JANÁČOVÁ Lucia FAKTOR Jakub LAPČÍK Petr ČÁPKOVÁ Lenka POSPÍŠILOVÁ Anna BOUCHAL Pavel

Year of publication 2021
Type Conference abstract
MU Faculty or unit

Faculty of Science

Citation
Description Catechol O-methyl transferase (COMT) has been studied as potential tumor-suppressor in breast cancer (BC) due to its involvement in detoxification of catechol estrogens. To understand its potential effect against BC invasion and metastasis, here we examined the effect of COMT overexpression on cell invasion of MCF-7 cell line, a model of luminal A breast cancer subtype, stably transduced with COMT gene (MCF-7 COMT) compared to control cells transduced with empty vector. 2D (transwell) and 3D (spheroid formation) invasion assays showed that COMT overexpression is associated with decreased invasion potential. The cellular-level experiments were complemented by RNA-Seq and proteomics LC-DIA-MS/MS analysis. Gene products associated with cell invasion were downregulated in MCF-7 cells overexpressing COMT while those associated with good prognosis were upregulated at both transcript and protein level.

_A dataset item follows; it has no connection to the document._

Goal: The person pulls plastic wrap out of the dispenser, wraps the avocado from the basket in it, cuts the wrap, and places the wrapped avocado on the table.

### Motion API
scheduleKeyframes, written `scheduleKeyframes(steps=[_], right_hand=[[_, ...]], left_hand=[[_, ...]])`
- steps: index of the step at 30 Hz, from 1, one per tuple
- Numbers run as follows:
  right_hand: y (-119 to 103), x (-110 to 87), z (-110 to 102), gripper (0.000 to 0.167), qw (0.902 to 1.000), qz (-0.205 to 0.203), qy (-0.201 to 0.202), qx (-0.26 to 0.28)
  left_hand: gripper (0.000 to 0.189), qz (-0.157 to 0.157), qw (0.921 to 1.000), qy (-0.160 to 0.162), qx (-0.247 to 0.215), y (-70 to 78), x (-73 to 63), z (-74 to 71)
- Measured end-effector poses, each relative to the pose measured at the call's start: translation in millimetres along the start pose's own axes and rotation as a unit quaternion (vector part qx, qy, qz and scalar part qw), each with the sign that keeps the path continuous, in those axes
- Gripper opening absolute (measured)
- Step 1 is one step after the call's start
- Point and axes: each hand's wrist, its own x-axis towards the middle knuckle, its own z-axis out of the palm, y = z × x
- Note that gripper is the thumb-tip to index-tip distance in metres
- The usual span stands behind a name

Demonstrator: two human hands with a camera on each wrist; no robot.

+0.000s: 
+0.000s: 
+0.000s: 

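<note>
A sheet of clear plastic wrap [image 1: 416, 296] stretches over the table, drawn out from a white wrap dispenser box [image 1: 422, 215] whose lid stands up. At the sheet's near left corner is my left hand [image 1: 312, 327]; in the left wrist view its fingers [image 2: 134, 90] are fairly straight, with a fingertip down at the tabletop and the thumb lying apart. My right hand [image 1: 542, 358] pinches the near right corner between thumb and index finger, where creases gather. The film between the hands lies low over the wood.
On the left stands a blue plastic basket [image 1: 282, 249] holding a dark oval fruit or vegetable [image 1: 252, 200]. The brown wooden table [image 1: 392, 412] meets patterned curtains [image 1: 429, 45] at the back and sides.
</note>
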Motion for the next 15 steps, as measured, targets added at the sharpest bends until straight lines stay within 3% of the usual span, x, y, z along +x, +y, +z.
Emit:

Interestingly, MET signaling as an important target of cancer therapy was found deregulated in proteomic profile, and pulldown analysis identified kunitz-type protease inhibitor 2, SPINT2, involved in negative regulation of c-MET signaling as interaction partner of COMT. We conclude that in addition to involvement in detoxification of catechol estrogens, COMT may act as tumor suppressor by modulation of cell invasion and affecting MET signaling pathway in luminal A breast cancer.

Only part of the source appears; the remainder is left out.